§ **The task**
Wherever a picture appears, skip it and retype the rest of the data exactly.

•••••

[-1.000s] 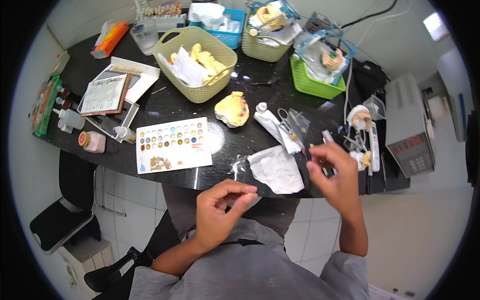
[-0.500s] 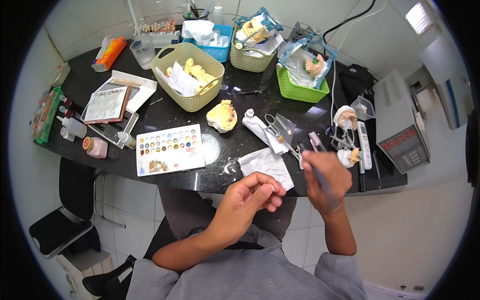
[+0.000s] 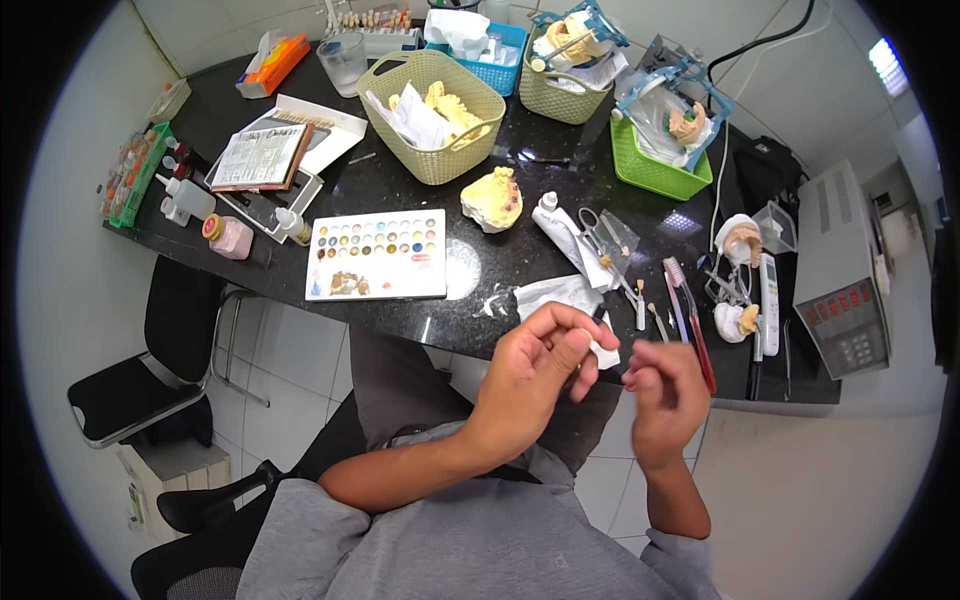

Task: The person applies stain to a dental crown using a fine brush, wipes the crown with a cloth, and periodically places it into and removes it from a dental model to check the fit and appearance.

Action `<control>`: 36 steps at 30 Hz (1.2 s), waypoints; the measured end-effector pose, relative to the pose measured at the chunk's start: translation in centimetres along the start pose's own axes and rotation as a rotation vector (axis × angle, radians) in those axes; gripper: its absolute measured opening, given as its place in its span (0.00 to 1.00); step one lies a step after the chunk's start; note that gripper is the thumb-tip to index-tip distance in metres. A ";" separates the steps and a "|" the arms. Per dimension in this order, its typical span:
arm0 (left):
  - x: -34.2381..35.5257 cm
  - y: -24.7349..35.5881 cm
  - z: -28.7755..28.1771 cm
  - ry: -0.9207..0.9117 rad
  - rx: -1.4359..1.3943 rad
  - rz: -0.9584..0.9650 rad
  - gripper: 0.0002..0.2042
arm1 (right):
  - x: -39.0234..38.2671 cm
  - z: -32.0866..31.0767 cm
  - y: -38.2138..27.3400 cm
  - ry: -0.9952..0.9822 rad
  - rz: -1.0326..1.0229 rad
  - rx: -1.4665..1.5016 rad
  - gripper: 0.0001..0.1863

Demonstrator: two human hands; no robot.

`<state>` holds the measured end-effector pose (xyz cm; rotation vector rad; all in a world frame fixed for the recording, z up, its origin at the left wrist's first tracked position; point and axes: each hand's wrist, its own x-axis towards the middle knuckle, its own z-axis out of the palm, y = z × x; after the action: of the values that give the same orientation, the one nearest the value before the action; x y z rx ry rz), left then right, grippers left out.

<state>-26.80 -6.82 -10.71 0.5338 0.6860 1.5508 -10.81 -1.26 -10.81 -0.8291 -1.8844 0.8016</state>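
My left hand (image 3: 545, 370) is above the bench's front edge, its thumb and fingers pinched together. Whatever is between the fingertips is too small and covered to make out. Just to its right is my right hand (image 3: 668, 395), fingers curled and blurred by motion; no tool shows in it. Behind the left fingertips lies a crumpled white tissue (image 3: 555, 291). A yellowish dental cast (image 3: 492, 200) rests beyond it. To the left is a white palette (image 3: 376, 255) with rows of coloured wells and brown smears.
Scissors (image 3: 600, 235), a white tube (image 3: 568, 232), a purple toothbrush (image 3: 676, 290) and a red toothbrush (image 3: 694, 330) lie near my hands. Behind are a beige basket (image 3: 440, 150) of casts and a green basket (image 3: 655, 172). A jaw model (image 3: 740, 240) and a control box (image 3: 845, 290) stand right.
The pen-like tool in my right hand is no longer seen there. That hand has come lower and closer to my left hand, which stays pinched. The whole view has shifted, showing the toothbrushes plainly.
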 end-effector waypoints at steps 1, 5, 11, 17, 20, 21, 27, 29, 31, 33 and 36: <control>-0.3 0.2 -0.1 -0.024 0.033 -0.011 0.09 | 0.7 0.0 -0.8 -0.009 0.222 0.232 0.14; -0.9 -0.5 0.9 -0.112 0.122 0.054 0.07 | 2.3 -0.3 -0.2 -0.138 0.279 0.496 0.15; -1.4 0.3 -0.3 -0.157 0.033 -0.063 0.08 | 3.7 0.2 -1.0 -0.305 0.370 0.514 0.13; -2.7 1.4 -2.2 -0.146 -0.174 -0.323 0.07 | 8.0 -0.7 0.4 0.179 0.335 0.578 0.11; -3.4 1.2 -3.4 -0.073 -0.121 -0.237 0.07 | 12.4 0.3 1.3 0.028 0.165 -0.159 0.10; -3.5 1.3 -3.7 -0.034 -0.111 -0.215 0.07 | 13.4 0.8 2.7 -0.168 0.133 -0.253 0.10; -3.9 2.6 -6.1 0.122 -0.014 -0.044 0.05 | 15.9 4.3 6.0 -0.415 -0.045 -0.778 0.10; -4.1 3.0 -7.1 0.187 -0.001 0.016 0.06 | 16.8 5.1 4.9 -0.347 -0.023 -0.708 0.11; -4.0 3.4 -7.0 0.227 -0.009 0.060 0.07 | 18.4 6.0 4.9 -0.238 -0.170 -0.662 0.12; -3.8 3.8 -6.8 0.230 0.019 0.086 0.07 | 20.3 7.0 6.3 -0.347 -0.288 -0.698 0.10; -3.5 4.5 -6.4 0.278 0.033 0.044 0.07 | 21.5 8.6 7.8 -0.533 -0.312 -0.713 0.08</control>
<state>-34.06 -11.12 -11.92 0.3621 0.9182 1.6747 -24.79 18.75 -10.31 -0.7389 -2.7644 0.1317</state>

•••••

§ **Exercise answer**
[-1.000s] 
[-0.500s] 
[+0.000s] 

Task: The person applies stain to a dental crown using a fine brush, wipes the crown with a cloth, and periodically places it into and removes it from a dental model to check the fit and appearance.

Action `<control>`: 36 steps at 30 Hz (1.2 s), waypoints; the measured end-effector pose, relative to the pose measured at the chunk's start: translation in centimetres along the start pose's own axes and rotation as a rotation vector (axis × angle, radians) in those axes; gripper: its absolute measured opening, given as its place in its span (0.00 to 1.00); step one lies a step after the chunk's start; note that gripper is the thumb-tip to index-tip distance in metres. A ";" separates the steps and a "|" the arms. Per dimension in this order, its typical span:
arm0 (left):
  - x: -34.2381..35.5257 cm
  - y: -24.7349..35.5881 cm
  - z: -28.7755..28.1771 cm
  - ry: -0.9207..0.9117 rad
  - rx: -1.4359..1.3943 rad
  - rz: -0.9584..0.9650 rad
  - gripper: 0.0002..0.2042
arm1 (right):
  - x: -39.0234..38.2671 cm
  - z: -32.0866..31.0767 cm
  - y: -38.2138..27.3400 cm
  - ry: -0.9952..0.9822 rad
  - rz: -1.0326..1.0229 rad
  - rx: -1.4665..1.5016 rad
  - gripper: 0.0001..0.1863

Demonstrator: two human hands; no robot.

`<state>` holds the measured end-effector pose (xyz cm; rotation vector rad; all in a world frame fixed for the recording, z up, its origin at the left wrist's first tracked position; point and axes: each hand's wrist, its own x-axis towards the middle knuckle, its own z-axis out of the palm, y = z × x; after the action: of the values that give the same orientation, the one nearest the value before the action; x y z rx ry rz), left then right, grippers left out.

<state>-26.80 -6.82 -10.71 0.5338 0.6860 1.5508 -10.81 -1.26 -10.81 -0.8291 -1.8844 0.8016</state>
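My left hand (image 3: 545, 370) is above the bench's front edge, its thumb and fingers pinched together. Whatever is between the fingertips is too small and covered to make out. Just to its right is my right hand (image 3: 668, 395), fingers curled and blurred by motion; no tool shows in it. Behind the left fingertips lies a crumpled white tissue (image 3: 555, 291). A yellowish dental cast (image 3: 492, 200) rests beyond it. To the left is a white palette (image 3: 376, 255) with rows of coloured wells and brown smears.
Scissors (image 3: 600, 235), a white tube (image 3: 568, 232), a purple toothbrush (image 3: 676, 290) and a red toothbrush (image 3: 694, 330) lie near my hands. Behind are a beige basket (image 3: 440, 150) of casts and a green basket (image 3: 655, 172). A jaw model (image 3: 740, 240) and a control box (image 3: 845, 290) stand right.
The pen-like tool in my right hand is no longer seen there. That hand has come lower and closer to my left hand, which stays pinched. The whole view has shifted, showing the toothbrushes plainly.
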 end-effector waypoints at steps 1, 5, 11, 17, 20, 21, 27, 29, 31, 33 and 36: <control>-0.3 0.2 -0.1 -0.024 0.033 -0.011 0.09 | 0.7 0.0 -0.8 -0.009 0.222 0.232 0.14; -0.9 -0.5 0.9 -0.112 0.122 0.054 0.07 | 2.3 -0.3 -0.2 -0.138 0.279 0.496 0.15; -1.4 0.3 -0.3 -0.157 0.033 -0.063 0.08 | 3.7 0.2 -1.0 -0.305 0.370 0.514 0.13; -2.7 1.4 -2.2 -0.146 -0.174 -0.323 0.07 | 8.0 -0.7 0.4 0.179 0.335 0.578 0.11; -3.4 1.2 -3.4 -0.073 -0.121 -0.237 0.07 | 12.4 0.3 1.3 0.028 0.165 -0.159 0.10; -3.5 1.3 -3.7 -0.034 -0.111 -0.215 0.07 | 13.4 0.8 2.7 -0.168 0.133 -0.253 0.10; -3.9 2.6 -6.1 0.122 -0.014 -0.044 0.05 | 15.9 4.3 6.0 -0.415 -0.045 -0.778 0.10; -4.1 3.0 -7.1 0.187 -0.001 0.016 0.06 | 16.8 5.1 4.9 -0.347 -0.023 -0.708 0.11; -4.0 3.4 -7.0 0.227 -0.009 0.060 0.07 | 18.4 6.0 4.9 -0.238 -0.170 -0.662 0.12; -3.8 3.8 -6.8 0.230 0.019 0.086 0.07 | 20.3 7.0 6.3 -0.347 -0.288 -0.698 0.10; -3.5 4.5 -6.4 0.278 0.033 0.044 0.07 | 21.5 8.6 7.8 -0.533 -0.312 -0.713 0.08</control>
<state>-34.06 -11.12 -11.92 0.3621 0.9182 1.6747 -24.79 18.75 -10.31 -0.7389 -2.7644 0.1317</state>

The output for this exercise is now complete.